Your task
Set down exactly each line of the entries below, beginning at the one that contains "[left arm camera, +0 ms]" and ending at the last, and no others.
(Beginning of Source data)
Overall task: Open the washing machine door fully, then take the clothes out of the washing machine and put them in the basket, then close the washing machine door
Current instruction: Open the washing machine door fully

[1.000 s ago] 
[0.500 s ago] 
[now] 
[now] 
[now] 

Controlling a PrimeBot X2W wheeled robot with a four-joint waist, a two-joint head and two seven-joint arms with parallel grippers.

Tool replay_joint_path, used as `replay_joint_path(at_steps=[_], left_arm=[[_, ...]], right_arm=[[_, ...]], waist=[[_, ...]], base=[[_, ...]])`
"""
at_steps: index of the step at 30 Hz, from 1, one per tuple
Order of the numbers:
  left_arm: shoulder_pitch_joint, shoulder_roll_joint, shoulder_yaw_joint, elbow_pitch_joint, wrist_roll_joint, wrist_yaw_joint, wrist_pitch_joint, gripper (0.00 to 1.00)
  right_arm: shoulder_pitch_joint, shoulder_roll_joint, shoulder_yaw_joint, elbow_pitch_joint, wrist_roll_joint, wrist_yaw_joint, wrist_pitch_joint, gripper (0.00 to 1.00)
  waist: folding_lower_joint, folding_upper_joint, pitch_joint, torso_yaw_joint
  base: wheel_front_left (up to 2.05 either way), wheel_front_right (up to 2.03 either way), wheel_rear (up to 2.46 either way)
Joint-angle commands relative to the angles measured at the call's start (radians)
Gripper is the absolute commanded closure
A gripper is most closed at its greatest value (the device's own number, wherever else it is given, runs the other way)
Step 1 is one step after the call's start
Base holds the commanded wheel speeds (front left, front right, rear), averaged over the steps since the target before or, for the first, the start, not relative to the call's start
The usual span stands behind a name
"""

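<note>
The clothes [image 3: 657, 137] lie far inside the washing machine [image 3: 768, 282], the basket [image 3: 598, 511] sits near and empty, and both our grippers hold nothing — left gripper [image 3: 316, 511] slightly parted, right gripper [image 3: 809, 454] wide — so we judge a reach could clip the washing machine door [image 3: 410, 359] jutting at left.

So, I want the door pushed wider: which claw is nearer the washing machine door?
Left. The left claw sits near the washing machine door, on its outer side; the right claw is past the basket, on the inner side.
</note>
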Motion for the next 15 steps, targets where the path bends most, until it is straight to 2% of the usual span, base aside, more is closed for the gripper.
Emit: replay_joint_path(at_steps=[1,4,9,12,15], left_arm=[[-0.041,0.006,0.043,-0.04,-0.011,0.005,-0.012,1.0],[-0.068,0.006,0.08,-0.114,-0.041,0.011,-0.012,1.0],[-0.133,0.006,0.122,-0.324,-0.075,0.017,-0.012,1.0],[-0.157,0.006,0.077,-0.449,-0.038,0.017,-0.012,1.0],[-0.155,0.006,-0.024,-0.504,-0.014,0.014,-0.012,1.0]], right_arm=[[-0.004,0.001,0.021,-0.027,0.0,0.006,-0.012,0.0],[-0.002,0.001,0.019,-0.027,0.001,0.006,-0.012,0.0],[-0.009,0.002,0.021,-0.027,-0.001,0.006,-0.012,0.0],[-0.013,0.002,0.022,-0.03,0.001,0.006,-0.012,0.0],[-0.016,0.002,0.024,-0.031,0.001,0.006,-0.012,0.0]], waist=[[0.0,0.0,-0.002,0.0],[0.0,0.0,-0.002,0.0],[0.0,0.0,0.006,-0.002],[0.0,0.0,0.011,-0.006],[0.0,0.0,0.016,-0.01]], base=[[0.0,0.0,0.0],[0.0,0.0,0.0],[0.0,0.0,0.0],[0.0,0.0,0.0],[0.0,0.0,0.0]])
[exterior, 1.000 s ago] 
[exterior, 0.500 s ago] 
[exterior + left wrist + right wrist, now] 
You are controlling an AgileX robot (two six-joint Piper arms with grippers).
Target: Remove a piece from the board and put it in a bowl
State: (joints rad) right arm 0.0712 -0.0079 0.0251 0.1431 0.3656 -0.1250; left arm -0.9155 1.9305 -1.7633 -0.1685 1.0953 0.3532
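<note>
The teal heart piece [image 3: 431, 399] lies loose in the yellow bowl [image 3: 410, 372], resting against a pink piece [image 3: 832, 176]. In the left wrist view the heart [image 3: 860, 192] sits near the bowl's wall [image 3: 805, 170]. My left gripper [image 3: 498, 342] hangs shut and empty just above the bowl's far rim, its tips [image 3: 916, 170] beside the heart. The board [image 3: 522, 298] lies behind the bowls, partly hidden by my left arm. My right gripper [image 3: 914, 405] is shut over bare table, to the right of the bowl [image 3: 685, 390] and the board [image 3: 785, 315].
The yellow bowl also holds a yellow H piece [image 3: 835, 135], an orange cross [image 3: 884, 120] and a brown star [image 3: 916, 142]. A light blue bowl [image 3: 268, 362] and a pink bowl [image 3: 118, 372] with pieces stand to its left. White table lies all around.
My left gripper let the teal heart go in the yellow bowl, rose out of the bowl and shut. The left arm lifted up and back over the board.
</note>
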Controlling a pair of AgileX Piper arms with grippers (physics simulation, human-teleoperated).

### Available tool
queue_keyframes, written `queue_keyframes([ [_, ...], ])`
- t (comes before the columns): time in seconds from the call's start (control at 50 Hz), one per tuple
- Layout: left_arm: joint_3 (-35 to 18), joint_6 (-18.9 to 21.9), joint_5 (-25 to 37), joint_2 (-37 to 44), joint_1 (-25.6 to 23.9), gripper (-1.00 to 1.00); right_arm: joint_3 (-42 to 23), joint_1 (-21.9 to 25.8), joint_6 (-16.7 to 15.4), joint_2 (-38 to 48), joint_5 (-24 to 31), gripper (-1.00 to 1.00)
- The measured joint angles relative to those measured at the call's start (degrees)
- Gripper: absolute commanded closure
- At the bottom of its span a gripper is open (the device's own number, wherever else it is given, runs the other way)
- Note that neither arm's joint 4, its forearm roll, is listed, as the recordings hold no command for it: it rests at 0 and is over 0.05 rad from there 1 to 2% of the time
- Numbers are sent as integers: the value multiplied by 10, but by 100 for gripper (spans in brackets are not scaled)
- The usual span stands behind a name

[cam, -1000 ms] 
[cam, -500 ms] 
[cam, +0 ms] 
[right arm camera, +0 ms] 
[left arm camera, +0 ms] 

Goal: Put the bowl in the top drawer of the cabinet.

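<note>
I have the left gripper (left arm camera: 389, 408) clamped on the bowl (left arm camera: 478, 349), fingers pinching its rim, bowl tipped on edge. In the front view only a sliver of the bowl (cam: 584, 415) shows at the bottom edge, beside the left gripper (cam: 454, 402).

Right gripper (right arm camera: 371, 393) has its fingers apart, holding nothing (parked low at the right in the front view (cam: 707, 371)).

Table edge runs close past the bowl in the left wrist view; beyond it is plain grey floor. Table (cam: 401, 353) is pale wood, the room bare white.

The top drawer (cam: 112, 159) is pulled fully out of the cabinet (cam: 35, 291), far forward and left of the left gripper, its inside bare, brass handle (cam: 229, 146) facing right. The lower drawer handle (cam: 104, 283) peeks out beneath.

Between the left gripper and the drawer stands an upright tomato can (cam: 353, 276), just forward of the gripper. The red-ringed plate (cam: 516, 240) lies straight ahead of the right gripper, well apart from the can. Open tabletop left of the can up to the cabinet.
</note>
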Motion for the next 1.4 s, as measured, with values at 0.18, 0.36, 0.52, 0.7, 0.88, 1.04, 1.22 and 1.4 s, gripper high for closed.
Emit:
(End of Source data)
Answer space
[left arm camera, +0 ms] 

Goal: Put the bowl in the top drawer of the cabinet.

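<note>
I have the left gripper (left arm camera: 389, 408) clamped on the bowl (left arm camera: 478, 349), fingers pinching its rim, bowl tipped on edge. In the front view only a sliver of the bowl (cam: 584, 415) shows at the bottom edge, beside the left gripper (cam: 454, 402).

Right gripper (right arm camera: 371, 393) has its fingers apart, holding nothing (parked low at the right in the front view (cam: 707, 371)).

Table edge runs close past the bowl in the left wrist view; beyond it is plain grey floor. Table (cam: 401, 353) is pale wood, the room bare white.

The top drawer (cam: 112, 159) is pulled fully out of the cabinet (cam: 35, 291), far forward and left of the left gripper, its inside bare, brass handle (cam: 229, 146) facing right. The lower drawer handle (cam: 104, 283) peeks out beneath.

Between the left gripper and the drawer stands an upright tomato can (cam: 353, 276), just forward of the gripper. The red-ringed plate (cam: 516, 240) lies straight ahead of the right gripper, well apart from the can. Open tabletop left of the can up to the cabinet.
</note>
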Motion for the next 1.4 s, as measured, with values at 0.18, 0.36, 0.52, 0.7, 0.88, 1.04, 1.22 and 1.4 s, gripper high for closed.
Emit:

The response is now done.